--- THE DATA Enclosed Below ---

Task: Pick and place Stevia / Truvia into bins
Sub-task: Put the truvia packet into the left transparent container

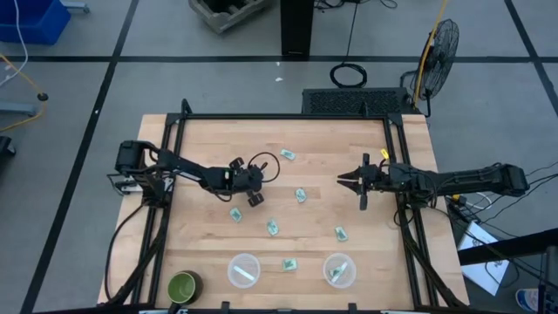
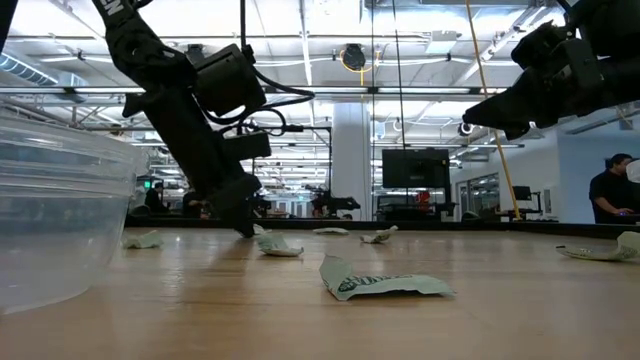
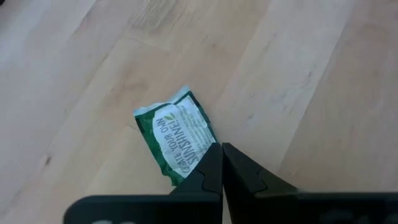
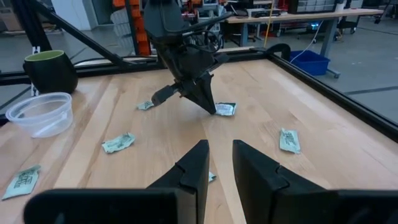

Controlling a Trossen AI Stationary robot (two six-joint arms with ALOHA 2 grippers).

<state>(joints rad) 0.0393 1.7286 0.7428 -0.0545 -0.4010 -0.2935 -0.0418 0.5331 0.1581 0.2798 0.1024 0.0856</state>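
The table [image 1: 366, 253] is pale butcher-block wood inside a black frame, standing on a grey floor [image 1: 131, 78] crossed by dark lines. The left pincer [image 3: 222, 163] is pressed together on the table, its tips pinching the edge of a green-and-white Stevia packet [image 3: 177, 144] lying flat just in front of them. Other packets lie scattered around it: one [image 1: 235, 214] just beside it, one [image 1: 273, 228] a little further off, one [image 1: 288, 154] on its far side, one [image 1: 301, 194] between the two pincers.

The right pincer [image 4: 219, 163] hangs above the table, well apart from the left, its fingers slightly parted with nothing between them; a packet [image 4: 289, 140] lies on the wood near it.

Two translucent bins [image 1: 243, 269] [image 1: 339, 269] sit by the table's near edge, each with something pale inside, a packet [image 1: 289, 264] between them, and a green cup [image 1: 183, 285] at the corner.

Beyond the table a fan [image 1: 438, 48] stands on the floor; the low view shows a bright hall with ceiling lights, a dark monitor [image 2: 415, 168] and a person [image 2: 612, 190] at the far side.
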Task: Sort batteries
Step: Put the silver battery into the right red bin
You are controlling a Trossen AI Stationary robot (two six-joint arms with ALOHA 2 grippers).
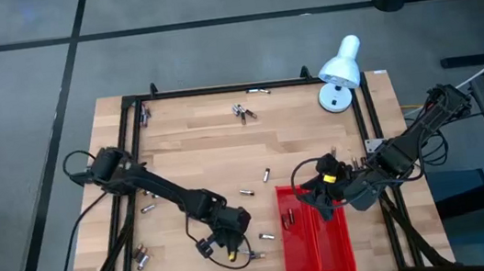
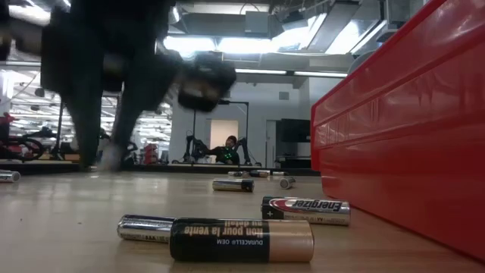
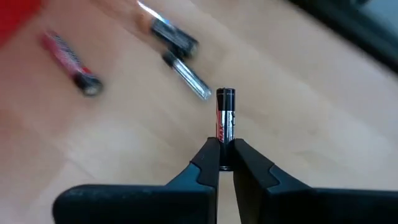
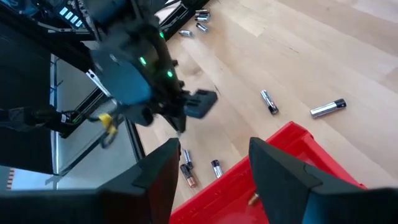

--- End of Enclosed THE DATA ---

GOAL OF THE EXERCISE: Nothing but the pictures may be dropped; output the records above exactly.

SOLUTION:
Task: Pick and place Stevia / Truvia into bins
Sub-task: Put the truvia packet into the left transparent container


Controlling a Trossen AI Stationary robot (two six-joint arms with ALOHA 2 grippers).

<state>(joints rad) 0.0393 1.7286 0.7428 -0.0545 -0.4010 -0.2935 -0.0418 0.5331 0.1581 0.2798 0.1024 0.0856</state>
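The table [image 1: 366, 253] is pale butcher-block wood inside a black frame, standing on a grey floor [image 1: 131, 78] crossed by dark lines. The left pincer [image 3: 222, 163] is pressed together on the table, its tips pinching the edge of a green-and-white Stevia packet [image 3: 177, 144] lying flat just in front of them. Other packets lie scattered around it: one [image 1: 235, 214] just beside it, one [image 1: 273, 228] a little further off, one [image 1: 288, 154] on its far side, one [image 1: 301, 194] between the two pincers.

The right pincer [image 4: 219, 163] hangs above the table, well apart from the left, its fingers slightly parted with nothing between them; a packet [image 4: 289, 140] lies on the wood near it.

Two translucent bins [image 1: 243, 269] [image 1: 339, 269] sit by the table's near edge, each with something pale inside, a packet [image 1: 289, 264] between them, and a green cup [image 1: 183, 285] at the corner.

Beyond the table a fan [image 1: 438, 48] stands on the floor; the low view shows a bright hall with ceiling lights, a dark monitor [image 2: 415, 168] and a person [image 2: 612, 190] at the far side.
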Task: Sort batteries
Step: Put the silver battery into the right red bin
You are controlling a Trossen AI Stationary robot (two six-joint arms with ALOHA 2 grippers).

The exercise is done now.